Prime Minister Narendra Modi, on his first trip to New York as leader of the world's most populous democracy, will draw perhaps the largest crowd ever by a foreign leader on US soil when he takes the stage on Sunday in Madison Square Garden before a crowd forecast to total more than 18,000 people.

Thousands more are expected to pack New York's Times Square to watch his address in Hindi on big screens as well as smaller viewing parties around the country and on TV in India.

The Indian diaspora hopes this visit by a leader who was until recently barred from the United States will signify India's importance not only on these shores but in the wider world too.

The event is being emceed by prominent members of the Indian American community, Nina Davuluri, who has just relinquished her crown as Miss America 2014, and TV journalist Hari Sreenivasan.

"Indian citizens and diaspora over the world are hopeful that this (Modi) administration will cut bureaucracy and focus on people," said Dr Dinesh Patel, chief of arthroscopic surgery at Massachusetts General Hospital in Boston, who arrived in the United States more than 50 years ago.

Patel, who says he was given an award for work in education by Modi, a fellow Gujarati, added: "People are passionate to see the new leader. Another Narendra is coming to this country to let the USA know what India is about."

The first Narendra was Swami Vivekananda, a 19th-century philosopher and monk who propagated the Hindu faith in the United States. Modi often cites a speech by Vivekananda, born Narendra Nath Datta, to the Parliament of Religions in Chicago in 1893, as a source of inspiration.

"Let us remember the words of Swami Vivekananda and dedicate ourselves to furthering the cause of unity, brotherhood and world peace," Modi wrote on September 11 to his 6.5 million followers on Twitter.

India's economy, the third largest in Asia, has struggled to recover from sub-par growth, shackled by layers of bureaucracy anathema to the diaspora. Modi's general election triumph in May was driven in large part by his entrepreneurial mantra.

On the eve of his US visit, tensions remain between the Washington and New Delhi over trade and spying.

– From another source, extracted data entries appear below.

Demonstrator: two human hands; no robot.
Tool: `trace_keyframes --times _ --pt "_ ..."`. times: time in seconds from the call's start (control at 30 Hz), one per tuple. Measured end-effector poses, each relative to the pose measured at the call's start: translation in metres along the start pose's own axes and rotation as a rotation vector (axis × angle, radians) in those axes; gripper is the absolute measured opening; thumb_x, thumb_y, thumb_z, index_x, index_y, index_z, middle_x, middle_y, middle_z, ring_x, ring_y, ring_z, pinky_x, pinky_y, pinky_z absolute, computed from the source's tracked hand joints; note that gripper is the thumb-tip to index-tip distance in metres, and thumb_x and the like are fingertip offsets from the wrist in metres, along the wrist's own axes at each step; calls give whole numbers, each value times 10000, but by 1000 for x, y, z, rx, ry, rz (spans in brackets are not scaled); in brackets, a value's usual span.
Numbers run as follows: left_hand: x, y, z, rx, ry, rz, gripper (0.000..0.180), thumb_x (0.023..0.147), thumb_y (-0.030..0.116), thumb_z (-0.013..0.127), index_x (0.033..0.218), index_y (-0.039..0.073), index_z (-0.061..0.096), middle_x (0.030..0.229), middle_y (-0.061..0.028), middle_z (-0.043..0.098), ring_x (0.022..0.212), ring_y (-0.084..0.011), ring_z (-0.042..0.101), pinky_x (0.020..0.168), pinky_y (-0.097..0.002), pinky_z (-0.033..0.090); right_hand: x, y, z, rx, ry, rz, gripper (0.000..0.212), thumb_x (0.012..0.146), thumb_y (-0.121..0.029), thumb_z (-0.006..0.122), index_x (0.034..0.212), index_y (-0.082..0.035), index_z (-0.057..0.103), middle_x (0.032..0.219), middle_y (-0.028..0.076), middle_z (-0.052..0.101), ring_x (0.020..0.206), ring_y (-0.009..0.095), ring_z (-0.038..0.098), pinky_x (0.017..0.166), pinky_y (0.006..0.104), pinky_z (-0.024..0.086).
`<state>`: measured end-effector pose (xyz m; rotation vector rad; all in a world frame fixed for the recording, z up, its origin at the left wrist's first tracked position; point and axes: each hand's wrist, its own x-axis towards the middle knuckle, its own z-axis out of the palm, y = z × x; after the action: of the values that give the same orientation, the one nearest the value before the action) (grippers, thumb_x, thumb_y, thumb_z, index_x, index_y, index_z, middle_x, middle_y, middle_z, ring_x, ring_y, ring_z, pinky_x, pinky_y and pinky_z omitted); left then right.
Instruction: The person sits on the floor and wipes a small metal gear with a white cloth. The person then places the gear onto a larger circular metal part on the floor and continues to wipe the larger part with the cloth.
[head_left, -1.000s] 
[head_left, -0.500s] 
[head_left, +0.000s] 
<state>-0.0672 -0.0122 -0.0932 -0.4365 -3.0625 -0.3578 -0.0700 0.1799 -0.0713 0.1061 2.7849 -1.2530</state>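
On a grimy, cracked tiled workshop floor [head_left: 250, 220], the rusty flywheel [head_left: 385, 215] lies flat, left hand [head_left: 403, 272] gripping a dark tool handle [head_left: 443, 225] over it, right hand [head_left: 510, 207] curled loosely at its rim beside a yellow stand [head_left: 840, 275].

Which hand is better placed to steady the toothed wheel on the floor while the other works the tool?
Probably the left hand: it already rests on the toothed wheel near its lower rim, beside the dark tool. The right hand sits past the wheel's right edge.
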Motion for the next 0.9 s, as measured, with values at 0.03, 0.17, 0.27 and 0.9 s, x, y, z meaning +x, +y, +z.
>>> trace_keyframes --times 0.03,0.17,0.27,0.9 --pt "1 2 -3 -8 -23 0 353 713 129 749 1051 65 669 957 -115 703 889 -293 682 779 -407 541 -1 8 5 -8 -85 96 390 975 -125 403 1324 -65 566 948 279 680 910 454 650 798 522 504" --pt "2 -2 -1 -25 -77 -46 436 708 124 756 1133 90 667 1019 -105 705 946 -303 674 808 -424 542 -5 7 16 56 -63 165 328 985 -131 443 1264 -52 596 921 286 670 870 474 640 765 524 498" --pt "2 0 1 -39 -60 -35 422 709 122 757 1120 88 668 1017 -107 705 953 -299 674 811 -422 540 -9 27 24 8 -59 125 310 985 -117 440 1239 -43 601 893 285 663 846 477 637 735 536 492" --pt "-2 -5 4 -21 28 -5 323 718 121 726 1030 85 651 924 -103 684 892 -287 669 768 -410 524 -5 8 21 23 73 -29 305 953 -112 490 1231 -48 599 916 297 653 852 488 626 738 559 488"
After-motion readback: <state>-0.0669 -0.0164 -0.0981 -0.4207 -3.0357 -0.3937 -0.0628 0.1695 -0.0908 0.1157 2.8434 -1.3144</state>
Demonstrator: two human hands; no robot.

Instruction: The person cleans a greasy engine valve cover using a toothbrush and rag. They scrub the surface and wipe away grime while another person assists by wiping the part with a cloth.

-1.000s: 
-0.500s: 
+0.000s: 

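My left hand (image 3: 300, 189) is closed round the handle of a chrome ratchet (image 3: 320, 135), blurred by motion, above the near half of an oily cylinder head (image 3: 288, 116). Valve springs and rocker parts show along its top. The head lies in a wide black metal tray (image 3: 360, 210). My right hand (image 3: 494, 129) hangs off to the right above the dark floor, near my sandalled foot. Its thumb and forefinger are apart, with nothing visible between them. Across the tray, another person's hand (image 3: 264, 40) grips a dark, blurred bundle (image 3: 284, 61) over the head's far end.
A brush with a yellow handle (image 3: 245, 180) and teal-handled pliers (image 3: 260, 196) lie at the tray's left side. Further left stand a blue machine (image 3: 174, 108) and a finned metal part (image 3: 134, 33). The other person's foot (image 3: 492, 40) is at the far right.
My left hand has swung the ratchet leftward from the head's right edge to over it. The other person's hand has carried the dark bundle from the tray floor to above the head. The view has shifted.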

The 64-year-old former chief minister of Gujarat was denied a US visa in 2005 over sectarian rioting that killed more than 1,000 people, mainly Muslims, three years before. Modi, who denies wrongdoing, has been exonerated by a Supreme Court probe.

Washington was late to warm to Modi. Its ambassador to India only met him in February, when opinion polls already put his nationalists on course for a big election win.

Diligent diaspora

India's US diaspora is a highly educated population of nearly 3.2 million, making up about 1 percent of the US population, according to latest US Census Bureau data.

As a group, they are more likely to be hooked to the internet than their fellow Americans, far more likely to have a college or professional degree and twice as well off with an average household income of more than $100,000.

"Indians are generally very ambitious and entrepreneurs," said Mike Narula, the founder, president and chief executive officer of Long Island, New York-based Reliance Communications, a distributor of mobile telecom devices and accessories.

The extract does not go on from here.